Your task: Whenever "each" occurs in a line of the material, list that line.

::: Data block

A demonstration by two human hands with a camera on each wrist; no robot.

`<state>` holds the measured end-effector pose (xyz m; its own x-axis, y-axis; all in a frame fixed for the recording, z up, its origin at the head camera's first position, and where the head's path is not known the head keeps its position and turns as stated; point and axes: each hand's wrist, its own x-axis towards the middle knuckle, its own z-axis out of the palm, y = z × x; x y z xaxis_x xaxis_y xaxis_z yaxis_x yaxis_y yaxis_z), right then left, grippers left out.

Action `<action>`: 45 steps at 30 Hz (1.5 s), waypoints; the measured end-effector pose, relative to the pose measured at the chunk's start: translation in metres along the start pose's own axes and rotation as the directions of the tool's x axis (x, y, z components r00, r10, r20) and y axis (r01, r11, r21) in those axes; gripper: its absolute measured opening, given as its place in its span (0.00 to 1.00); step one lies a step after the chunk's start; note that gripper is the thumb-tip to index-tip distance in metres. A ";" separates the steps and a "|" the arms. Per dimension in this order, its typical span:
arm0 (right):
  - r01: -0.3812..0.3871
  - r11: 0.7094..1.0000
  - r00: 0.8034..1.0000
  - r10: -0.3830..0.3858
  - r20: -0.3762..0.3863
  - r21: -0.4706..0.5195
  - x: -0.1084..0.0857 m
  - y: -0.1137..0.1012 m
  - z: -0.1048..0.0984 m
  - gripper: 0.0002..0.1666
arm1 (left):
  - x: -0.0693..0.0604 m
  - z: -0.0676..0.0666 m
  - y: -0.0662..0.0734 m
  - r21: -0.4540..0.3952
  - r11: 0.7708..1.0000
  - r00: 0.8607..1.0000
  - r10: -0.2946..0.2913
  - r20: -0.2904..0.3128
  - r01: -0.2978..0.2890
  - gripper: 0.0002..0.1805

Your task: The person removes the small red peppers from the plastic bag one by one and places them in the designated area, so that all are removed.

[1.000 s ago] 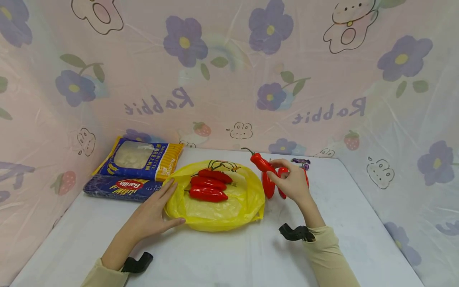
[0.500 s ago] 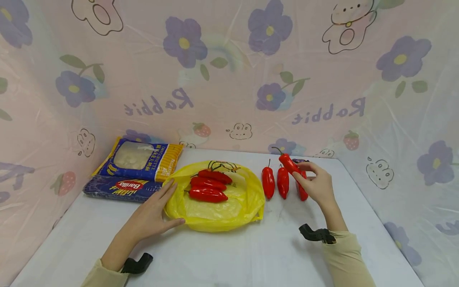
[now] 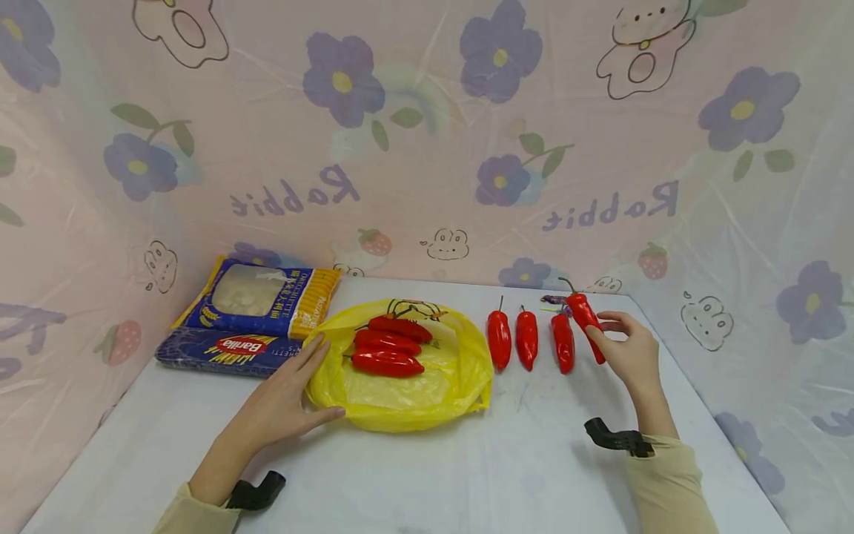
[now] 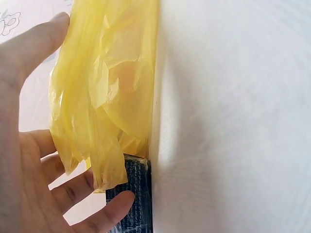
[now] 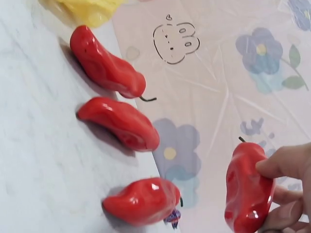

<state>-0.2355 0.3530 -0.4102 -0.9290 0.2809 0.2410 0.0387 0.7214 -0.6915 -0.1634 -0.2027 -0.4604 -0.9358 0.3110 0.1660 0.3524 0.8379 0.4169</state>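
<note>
In the head view my right hand (image 3: 630,352) pinches a red chili pepper (image 3: 583,311) between thumb and fingers, its green stem pointing up and back. The right wrist view shows that same pepper (image 5: 247,189) held off the table. Three more peppers stand in a row to its left: the near one (image 3: 563,343), a middle one (image 3: 526,340) and one beside the bag (image 3: 499,341). My left hand (image 3: 276,404) rests with spread fingers at the left side of a yellow plastic bag (image 3: 407,417), whose mouth is open. Three red peppers (image 3: 387,363) lie inside the bag.
A dark blue Barilla spaghetti pack (image 3: 227,352) lies left of the bag, partly behind my left hand. Behind it is a blue and yellow orecchiette pack (image 3: 250,297). Small purple-wrapped pieces (image 3: 552,300) lie at the back right. A patterned curtain (image 3: 427,148) surrounds the white table (image 3: 427,482).
My right hand has carried its pepper rightward, past the row of three peppers, which now shows fully. My left hand and the bag have stayed in place.
</note>
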 end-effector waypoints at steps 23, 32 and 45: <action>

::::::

Exercise response:
A demonstration by two human hands with a camera on each wrist; no robot.
`<state>` holds the measured end-effector pose (xyz m; its own x-axis, y-axis; all in a frame fixed for the recording, z up, its origin at the head camera's first position, and where the head's path is not known the head keeps its position and turns as stated; point and axes: each hand's wrist, its own x-axis towards the middle knuckle, its own z-axis out of the palm, y = z × x; x y z xaxis_x xaxis_y xaxis_z yaxis_x yaxis_y yaxis_z), right then left, grippers left out.

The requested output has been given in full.